WHAT TO DO:
The data that follows is to be given again, exactly as written.

SUPPLIED INFORMATION:
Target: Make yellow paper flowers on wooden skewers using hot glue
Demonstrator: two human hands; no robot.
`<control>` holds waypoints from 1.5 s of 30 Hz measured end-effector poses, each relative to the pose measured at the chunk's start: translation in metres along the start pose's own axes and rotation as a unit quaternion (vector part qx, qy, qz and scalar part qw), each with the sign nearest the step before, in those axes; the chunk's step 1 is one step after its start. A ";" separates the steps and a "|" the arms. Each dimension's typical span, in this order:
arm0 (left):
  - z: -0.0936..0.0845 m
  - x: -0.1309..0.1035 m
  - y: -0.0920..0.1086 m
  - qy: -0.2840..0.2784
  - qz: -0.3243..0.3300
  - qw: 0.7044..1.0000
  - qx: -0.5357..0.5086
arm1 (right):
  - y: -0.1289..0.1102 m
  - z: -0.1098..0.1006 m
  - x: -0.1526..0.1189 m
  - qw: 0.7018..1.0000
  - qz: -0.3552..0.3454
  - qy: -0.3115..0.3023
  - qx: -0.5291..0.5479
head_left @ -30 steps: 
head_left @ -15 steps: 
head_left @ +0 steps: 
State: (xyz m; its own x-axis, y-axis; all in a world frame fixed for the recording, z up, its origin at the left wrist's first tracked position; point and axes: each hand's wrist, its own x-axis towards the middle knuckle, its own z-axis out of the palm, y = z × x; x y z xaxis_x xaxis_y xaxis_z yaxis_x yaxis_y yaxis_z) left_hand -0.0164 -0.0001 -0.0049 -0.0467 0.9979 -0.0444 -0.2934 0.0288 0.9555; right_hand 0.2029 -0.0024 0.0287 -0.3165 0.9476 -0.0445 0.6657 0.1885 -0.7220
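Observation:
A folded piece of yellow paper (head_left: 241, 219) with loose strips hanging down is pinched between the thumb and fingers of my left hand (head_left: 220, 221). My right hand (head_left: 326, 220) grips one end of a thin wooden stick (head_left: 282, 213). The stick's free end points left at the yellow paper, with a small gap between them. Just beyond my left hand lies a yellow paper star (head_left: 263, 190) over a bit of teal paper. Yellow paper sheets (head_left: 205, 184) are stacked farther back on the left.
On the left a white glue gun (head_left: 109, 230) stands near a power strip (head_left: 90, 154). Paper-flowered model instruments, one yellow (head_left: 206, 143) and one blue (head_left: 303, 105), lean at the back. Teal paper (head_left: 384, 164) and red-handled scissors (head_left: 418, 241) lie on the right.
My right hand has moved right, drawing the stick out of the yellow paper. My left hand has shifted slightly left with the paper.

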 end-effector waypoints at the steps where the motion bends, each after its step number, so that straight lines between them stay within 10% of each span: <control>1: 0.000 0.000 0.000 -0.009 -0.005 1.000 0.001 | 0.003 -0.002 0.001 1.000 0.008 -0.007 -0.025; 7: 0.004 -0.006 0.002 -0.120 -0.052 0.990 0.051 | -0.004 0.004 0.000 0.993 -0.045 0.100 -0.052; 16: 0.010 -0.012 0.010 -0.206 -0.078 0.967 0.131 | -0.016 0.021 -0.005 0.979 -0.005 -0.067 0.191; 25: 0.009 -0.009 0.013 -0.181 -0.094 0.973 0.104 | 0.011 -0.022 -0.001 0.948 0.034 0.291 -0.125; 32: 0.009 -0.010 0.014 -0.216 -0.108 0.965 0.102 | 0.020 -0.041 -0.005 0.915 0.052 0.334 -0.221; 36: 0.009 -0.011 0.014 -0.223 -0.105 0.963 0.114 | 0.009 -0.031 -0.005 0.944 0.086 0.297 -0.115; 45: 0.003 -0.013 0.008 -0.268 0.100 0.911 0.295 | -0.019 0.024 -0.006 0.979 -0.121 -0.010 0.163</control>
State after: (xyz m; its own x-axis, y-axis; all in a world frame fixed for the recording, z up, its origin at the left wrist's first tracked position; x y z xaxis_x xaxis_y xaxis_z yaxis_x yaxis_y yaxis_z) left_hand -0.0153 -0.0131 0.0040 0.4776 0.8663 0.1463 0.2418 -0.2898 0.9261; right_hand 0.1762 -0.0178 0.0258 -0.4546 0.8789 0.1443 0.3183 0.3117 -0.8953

EXPECTED OUTPUT:
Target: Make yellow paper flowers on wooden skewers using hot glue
Demonstrator: two human hands; no robot.
`<control>` holds waypoints from 1.5 s of 30 Hz measured end-effector poses, each relative to the pose measured at the chunk's start: translation in metres along the start pose's own axes and rotation as a unit quaternion (vector part qx, qy, qz and scalar part qw), each with the sign nearest the step before, in those axes; the chunk's step 1 is one step after its start. A ";" separates the steps and a "|" the arms. Each dimension's typical span, in this order:
arm0 (left):
  - z: -0.0936..0.0845 m
  - x: -0.1309..0.1035 m
  - y: -0.0920..0.1086 m
  - qy: -0.2840..0.2784
  - qz: -0.3243..0.3300
  - qw: 0.7044..1.0000
  - qx: -0.5357..0.5086
arm1 (right):
  - y: -0.1289..0.1102 m
  - z: -0.1098..0.1006 m
  - x: -0.1526..0.1189 m
  - qw: 0.7018..1.0000
  - qz: -0.3552..0.3454
  - qy: -0.3115..0.3023
  - qx: -0.5291..0.5479
head_left @ -30 steps: 
head_left @ -15 steps: 
head_left @ +0 steps: 
State: (xyz m; its own x-axis, y-axis; all in a world frame fixed for the recording, z up, its origin at the left wrist's first tracked position; point and axes: each hand's wrist, its own x-axis towards the middle knuckle, its own z-axis out of the palm, y = z × x; x y z xaxis_x xaxis_y xaxis_z yaxis_x yaxis_y yaxis_z) left_hand -0.0164 -0.0001 -0.0049 -0.0467 0.9979 -0.0444 -0.2934 0.0288 0.9555; right_hand 0.2029 -0.0024 0.0287 -0.3165 0.9476 -0.0445 0.6657 0.1885 -0.7220
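Observation:
A folded piece of yellow paper (head_left: 241, 219) with loose strips hanging down is pinched between the thumb and fingers of my left hand (head_left: 220, 221). My right hand (head_left: 326, 220) grips one end of a thin wooden stick (head_left: 282, 213). The stick's free end points left at the yellow paper, with a small gap between them. Just beyond my left hand lies a yellow paper star (head_left: 263, 190) over a bit of teal paper. Yellow paper sheets (head_left: 205, 184) are stacked farther back on the left.
On the left a white glue gun (head_left: 109, 230) stands near a power strip (head_left: 90, 154). Paper-flowered model instruments, one yellow (head_left: 206, 143) and one blue (head_left: 303, 105), lean at the back. Teal paper (head_left: 384, 164) and red-handled scissors (head_left: 418, 241) lie on the right.
My right hand has moved right, drawing the stick out of the yellow paper. My left hand has shifted slightly left with the paper.
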
 end-effector waypoints at the steps where the motion bends, each after its step number, so that straight lines between them stay within 10% of each span: <control>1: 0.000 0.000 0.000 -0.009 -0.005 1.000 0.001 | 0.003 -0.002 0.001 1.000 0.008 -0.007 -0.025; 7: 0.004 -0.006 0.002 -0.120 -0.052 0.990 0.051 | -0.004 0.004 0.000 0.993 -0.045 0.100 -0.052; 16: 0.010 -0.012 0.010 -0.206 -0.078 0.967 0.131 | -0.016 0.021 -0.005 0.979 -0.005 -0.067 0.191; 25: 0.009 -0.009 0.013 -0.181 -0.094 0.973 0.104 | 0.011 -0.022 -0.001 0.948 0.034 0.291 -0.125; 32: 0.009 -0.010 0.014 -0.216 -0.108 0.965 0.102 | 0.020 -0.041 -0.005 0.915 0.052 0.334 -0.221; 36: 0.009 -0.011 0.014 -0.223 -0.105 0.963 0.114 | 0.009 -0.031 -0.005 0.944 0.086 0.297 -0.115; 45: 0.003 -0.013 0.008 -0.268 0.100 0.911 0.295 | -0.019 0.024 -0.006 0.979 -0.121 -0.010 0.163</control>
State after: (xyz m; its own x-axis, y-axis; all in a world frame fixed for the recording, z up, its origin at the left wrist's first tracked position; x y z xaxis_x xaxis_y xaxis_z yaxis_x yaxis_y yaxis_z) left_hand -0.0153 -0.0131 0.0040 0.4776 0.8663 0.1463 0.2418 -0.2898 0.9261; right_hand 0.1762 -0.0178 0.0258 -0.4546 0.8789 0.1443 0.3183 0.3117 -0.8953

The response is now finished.